● **Directions for this task**:
Your answer must be an exact copy of the data, without any pictures.

---------- Dataset content

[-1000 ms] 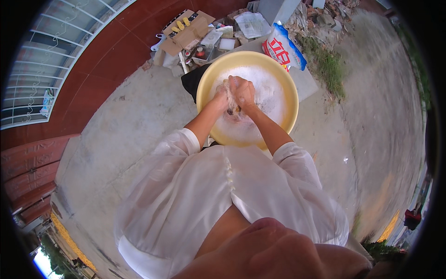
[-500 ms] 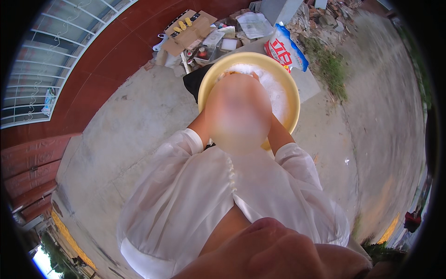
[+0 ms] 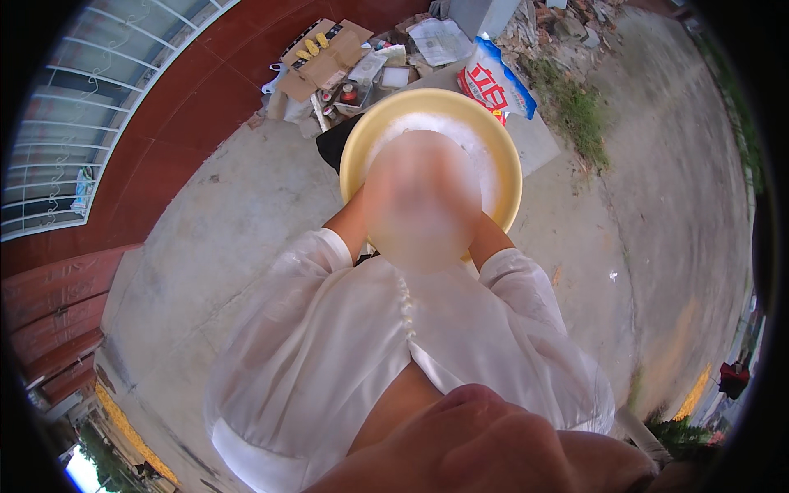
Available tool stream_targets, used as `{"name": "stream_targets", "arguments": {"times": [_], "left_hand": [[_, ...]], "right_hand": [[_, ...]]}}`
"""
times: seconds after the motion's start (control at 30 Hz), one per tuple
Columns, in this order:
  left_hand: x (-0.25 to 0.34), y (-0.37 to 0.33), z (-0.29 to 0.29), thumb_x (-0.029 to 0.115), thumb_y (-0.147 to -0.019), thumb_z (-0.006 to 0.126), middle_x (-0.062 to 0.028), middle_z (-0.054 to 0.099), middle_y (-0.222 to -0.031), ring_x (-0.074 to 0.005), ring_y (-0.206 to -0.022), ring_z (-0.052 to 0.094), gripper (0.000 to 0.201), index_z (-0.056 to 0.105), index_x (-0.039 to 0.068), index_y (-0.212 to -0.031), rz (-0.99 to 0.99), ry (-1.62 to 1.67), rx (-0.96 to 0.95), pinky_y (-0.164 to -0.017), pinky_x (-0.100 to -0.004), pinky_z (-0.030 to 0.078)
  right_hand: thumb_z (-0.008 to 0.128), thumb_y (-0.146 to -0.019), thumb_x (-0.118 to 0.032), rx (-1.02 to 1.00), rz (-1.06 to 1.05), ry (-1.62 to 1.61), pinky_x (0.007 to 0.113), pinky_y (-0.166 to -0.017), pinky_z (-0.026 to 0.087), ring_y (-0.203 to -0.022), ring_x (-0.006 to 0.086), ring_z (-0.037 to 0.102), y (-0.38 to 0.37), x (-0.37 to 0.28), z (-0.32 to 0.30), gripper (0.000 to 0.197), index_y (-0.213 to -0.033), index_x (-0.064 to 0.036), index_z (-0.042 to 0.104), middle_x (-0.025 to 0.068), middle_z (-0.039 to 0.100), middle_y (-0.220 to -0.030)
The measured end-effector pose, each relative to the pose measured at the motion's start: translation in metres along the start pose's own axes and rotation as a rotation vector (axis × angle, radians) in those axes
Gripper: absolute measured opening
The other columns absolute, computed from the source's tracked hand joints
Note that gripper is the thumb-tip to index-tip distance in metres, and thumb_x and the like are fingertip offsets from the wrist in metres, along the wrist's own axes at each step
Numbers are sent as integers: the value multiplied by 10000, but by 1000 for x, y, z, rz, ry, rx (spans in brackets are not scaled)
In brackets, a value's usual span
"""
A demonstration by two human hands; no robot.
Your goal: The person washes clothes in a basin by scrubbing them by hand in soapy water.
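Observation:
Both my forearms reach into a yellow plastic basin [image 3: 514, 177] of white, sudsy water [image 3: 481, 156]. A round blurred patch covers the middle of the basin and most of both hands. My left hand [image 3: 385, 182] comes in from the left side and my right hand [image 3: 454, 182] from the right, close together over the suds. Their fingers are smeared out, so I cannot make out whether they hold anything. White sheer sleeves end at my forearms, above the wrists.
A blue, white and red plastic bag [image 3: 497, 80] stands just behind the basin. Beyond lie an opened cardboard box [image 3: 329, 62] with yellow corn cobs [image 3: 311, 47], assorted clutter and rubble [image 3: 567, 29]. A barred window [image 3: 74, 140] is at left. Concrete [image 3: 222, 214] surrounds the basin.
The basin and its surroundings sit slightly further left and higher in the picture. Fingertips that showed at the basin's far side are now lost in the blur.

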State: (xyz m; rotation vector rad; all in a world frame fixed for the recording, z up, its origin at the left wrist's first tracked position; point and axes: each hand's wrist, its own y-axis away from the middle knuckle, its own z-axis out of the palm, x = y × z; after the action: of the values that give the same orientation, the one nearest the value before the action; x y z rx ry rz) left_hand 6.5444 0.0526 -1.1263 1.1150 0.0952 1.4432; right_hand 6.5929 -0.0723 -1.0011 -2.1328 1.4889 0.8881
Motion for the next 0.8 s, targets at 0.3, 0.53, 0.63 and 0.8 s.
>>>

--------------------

● **Result of this exercise**:
[-1000 ms] 
[-500 ms] 
[+0 ms] 
Available tool stream_targets, used as `{"name": "stream_targets", "arguments": {"times": [_], "left_hand": [[_, ...]], "right_hand": [[_, ...]]}}`
"""
times: seconds after the motion's start (control at 30 Hz), one per tuple
Columns, in this order:
  left_hand: x (-0.25 to 0.34), y (-0.37 to 0.33), z (-0.29 to 0.29), thumb_x (-0.029 to 0.115), thumb_y (-0.147 to -0.019), thumb_z (-0.006 to 0.126), middle_x (-0.062 to 0.028), middle_z (-0.054 to 0.099), middle_y (-0.222 to -0.031), ring_x (-0.074 to 0.005), ring_y (-0.206 to -0.022), ring_z (-0.052 to 0.094), gripper (0.000 to 0.201), index_z (-0.056 to 0.105), index_x (-0.039 to 0.068), index_y (-0.212 to -0.031), rz (-0.99 to 0.99), ry (-1.62 to 1.67), rx (-0.96 to 0.95), pinky_y (-0.164 to -0.017), pinky_x (-0.100 to -0.004), pinky_z (-0.030 to 0.078)
  right_hand: thumb_z (-0.008 to 0.128), thumb_y (-0.146 to -0.019), thumb_x (-0.118 to 0.032), rx (-1.02 to 1.00), rz (-1.06 to 1.05), ry (-1.62 to 1.61), pinky_x (0.007 to 0.113), pinky_y (-0.166 to -0.017), pinky_z (-0.026 to 0.087), ring_y (-0.203 to -0.022), ring_x (-0.006 to 0.086), ring_z (-0.037 to 0.102), y (-0.38 to 0.37), x (-0.37 to 0.28), z (-0.32 to 0.30), gripper (0.000 to 0.197), index_y (-0.213 to -0.033), index_x (-0.064 to 0.036), index_z (-0.042 to 0.104), middle_x (-0.025 to 0.068), middle_z (-0.039 to 0.100), middle_y (-0.220 to -0.030)
The measured end-effector pose, each relative to the pose measured at the motion's start: translation in metres along the start pose's own axes and rotation as a rotation vector (axis × angle, radians) in those axes
Gripper: absolute measured opening
The other columns absolute, computed from the source's tracked hand joints
Note that gripper is the thumb-tip to index-tip distance in metres, and thumb_x and the like are fingertip offsets from the wrist in metres, along the wrist's own axes at each step
Numbers are sent as integers: the value multiplied by 10000, but by 1000 for x, y, z, rz, ry, rx (spans in brackets are not scaled)
In brackets, a value's usual span
"""
A demonstration by two human hands; no robot.
Your goal: The person washes clothes in a basin by scrubbing them by hand in soapy water.
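Observation:
Both my forearms reach into a yellow plastic basin [image 3: 514, 177] of white, sudsy water [image 3: 481, 156]. A round blurred patch covers the middle of the basin and most of both hands. My left hand [image 3: 385, 182] comes in from the left side and my right hand [image 3: 454, 182] from the right, close together over the suds. Their fingers are smeared out, so I cannot make out whether they hold anything. White sheer sleeves end at my forearms, above the wrists.
A blue, white and red plastic bag [image 3: 497, 80] stands just behind the basin. Beyond lie an opened cardboard box [image 3: 329, 62] with yellow corn cobs [image 3: 311, 47], assorted clutter and rubble [image 3: 567, 29]. A barred window [image 3: 74, 140] is at left. Concrete [image 3: 222, 214] surrounds the basin.
The basin and its surroundings sit slightly further left and higher in the picture. Fingertips that showed at the basin's far side are now lost in the blur.
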
State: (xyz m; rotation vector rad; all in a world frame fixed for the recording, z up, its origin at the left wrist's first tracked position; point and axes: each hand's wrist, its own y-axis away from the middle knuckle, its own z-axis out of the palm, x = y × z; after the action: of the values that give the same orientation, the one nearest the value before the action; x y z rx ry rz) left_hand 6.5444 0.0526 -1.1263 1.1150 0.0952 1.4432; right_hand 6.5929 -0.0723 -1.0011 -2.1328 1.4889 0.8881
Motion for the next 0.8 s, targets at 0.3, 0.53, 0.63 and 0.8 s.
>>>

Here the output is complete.